Au réveil, les enfants retournent dans l'aire de jeux pendant que Bastien fait un peu de bricolage des vélos, Marion des courses, puis les parents rangent le campement.
Il est surprenant de voir autant d'Allemands et que le tourisme est organisé pour eux (du moins à cette période pré-estivale). Plusieurs chansons du babydance étaient en allemand, les panneaux touristiques sont en allemand, les commerçants des panetteria parlent allemand à Marion (directement italien à Bastien).

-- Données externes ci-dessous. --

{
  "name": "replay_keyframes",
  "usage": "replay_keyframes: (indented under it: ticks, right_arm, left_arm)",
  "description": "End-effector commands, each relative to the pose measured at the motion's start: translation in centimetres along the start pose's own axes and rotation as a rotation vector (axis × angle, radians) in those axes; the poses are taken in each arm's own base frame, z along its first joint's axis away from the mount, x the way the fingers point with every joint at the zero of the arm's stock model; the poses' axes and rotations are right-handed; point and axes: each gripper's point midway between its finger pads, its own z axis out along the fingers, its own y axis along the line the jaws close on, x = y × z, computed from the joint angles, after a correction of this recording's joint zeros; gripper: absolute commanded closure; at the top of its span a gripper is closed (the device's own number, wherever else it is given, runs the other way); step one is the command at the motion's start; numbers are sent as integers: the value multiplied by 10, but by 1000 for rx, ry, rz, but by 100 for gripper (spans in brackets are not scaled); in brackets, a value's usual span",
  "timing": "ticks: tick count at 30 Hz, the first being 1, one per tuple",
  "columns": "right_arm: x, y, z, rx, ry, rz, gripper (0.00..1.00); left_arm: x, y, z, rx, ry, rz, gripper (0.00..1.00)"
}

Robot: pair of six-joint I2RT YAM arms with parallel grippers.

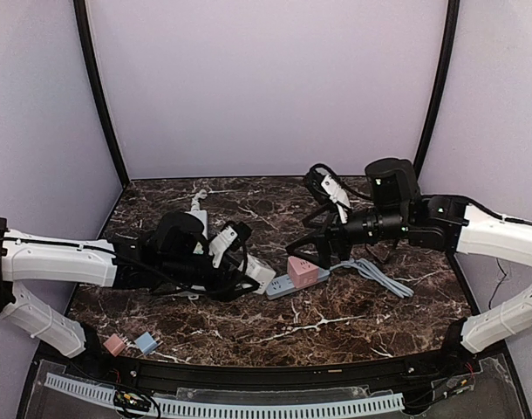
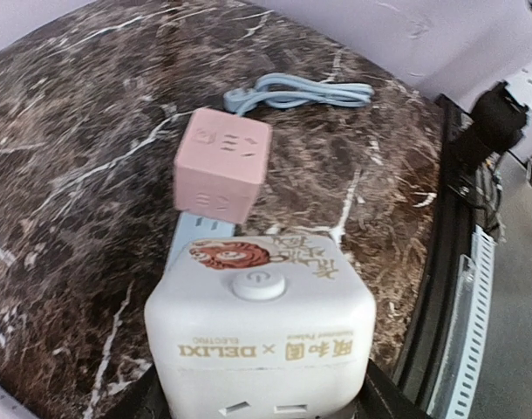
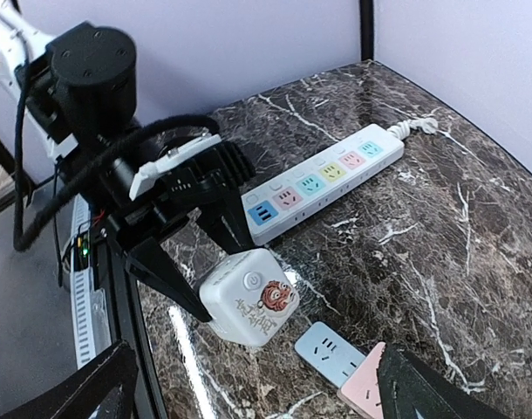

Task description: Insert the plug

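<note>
Presently left fingers [image 3: 166, 279] grip the white cube [image 3: 248, 297]; right fingers [image 3: 432, 393] splay wide, released.

Tabletop [image 1: 336, 336]: dark brown marble pattern, white veins, glossy with soft glare. Plain pale lavender walls on three sides: back wall [image 1: 266, 87], left wall [image 1: 30, 105], right wall [image 1: 501, 87]. Black posts in both rear corners, left post [image 1: 100, 96] and right post [image 1: 437, 87]. Near edge: black rail [image 1: 266, 374], white slotted cable duct [image 1: 275, 408] just in front. Light is even and diffuse.

Tabletop [image 1: 336, 319]: you see dark veined marble.
Middle: blue power strip [image 1: 279, 286], its cable [image 1: 384, 278] coiled rightward.
Back left: white power strip [image 3: 323, 181].
Near-left corner: pink adapter [image 1: 115, 344] beside blue adapter [image 1: 145, 341].
</note>
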Motion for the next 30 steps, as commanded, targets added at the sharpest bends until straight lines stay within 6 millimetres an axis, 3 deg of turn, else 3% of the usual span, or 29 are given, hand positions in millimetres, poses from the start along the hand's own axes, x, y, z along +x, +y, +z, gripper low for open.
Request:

On démarre sous le soleil à 10h45, en longeant la lagune de Caorle où se trouvent des casoni, maisons traditionnelles de pêcheurs ressemblant à de grosses huttes rondes. L'une d'elles se visite gracieusement. Au centre, un foyer avec autour des couchettes. A l'avant, une table. Sur les côtés, des outils de pêche, des affiches sur la faune et la flore locales.
Puis on arrive vers 11h15 devant un ponton où komoot nous dit de prendre un bateau pour traverser la rivière. Sauf que sur place, un panneau informe que ce service commence samedi 8 juin (on est jeudi 6). Il faut donc longer la rivière jusqu'à un pont. Au final, on revient sur une portion déjà empruntée la veille pour arriver à Caorle...
La même chose se répète pour une autre rivière. Il faut la remonter dans un sens jusqu'à la traverser sur un pont, puis la redescendre sur quelques kilomètres.
Nous court-circuitons une partie de l'euro-vélo 8 dont le tracé est trop divagant, mais au prix de chemins de graviers où notre progression est plus lente.
A 13h30 et 26 km, on s'arrête dans un parc ombragé jouxtant une église, avec bancs, jeux et fontaine. Les foccacia sont appréciées, cela faisait une semaine qu'on n'en avait pas mangées.
Bastien fait une double annonce : (i) on dort dans un camping avec piscine et plage ; et (ii) il est à 34 km. De quoi motiver les enfants pour repartir sans tarder. En effet, hier il avait fallu sortir de la piscine du camping à 18h45. Il est malgré tout déjà 14h45 quand on redémarre.
Rapidement on s'engage sur des routes de graviers. Notre vitesse ne dépasse pas 9 ou 10 km/h. Puis nous suivons un chemin de terre au milieu d'herbe sur une digue. On est concentré sur notre trajectoire, les vibrations du sol produisent des picotements dans les mains. Nous traversons des champs et des chenaux, et ne croisons pas grand monde. Solène réclame une pause goûter. On s'arrête à l'ombre d'une église de 16h50. Bastien est très fatigué et se couche dans l'herbe.
On repart à 17h20, avec une quinzaine de kilomètres à parcourir encore. On prépare psychologiquement les enfants à ce que la piscine soit fermée à notre arrivée. Les derniers kilomètres sont sur route goudronnée, mais Bastien fatigué ne peut pédaler très vite.
Nous arrivons au camping Sabbiadoro à 18h45, avec 61 km au compteur. "Deutsch ?" demande l'hôte de la réception à Marion. Bastien prend le relais en italien. Un panneau indique que la piscine ferme à 18h... Les enfants n'ont même pas l'air déçus et filent aux jeux.
Bastien et Marion regardent la suite du parcours jusqu'au bout de l'Italie. Un bateau part de Ligano Sabbiadoro à 08h55 demain. Il va falloir se lever tôt. Donc se coucher tôt, explique-t'on aux enfants. Donc pas de plage ce soir.
Les enfants repartent jouer, tandis que les parents préparent les couchages et le repas. Hier nous avons dormi pour la première fois sans les duvets (seulement les draps de soie), que nous avions par précaution laissés dans la tente. Ce soir on ne les sort pas des sacoches pour gagner du temps demain matin.
A 20h les enfants reviennent nous dire qu'une animatrice française leur a dit de venir à 20h30 pour l'animation baby-dance. On commence par la douche. Puis les enfants tentent de reproduire les chorégraphies, dont certaines sont les mêmes qu'hier. Cette fois-ci les musiques s'enchaînent. Ils sont 7 animateurs sur la piste de danse pour 10 enfants.
A 21h05 on ramène les enfants à la tente pour le dîner. Dodo 21h55, ils écriront leur cahier du jour demain dans le bateau.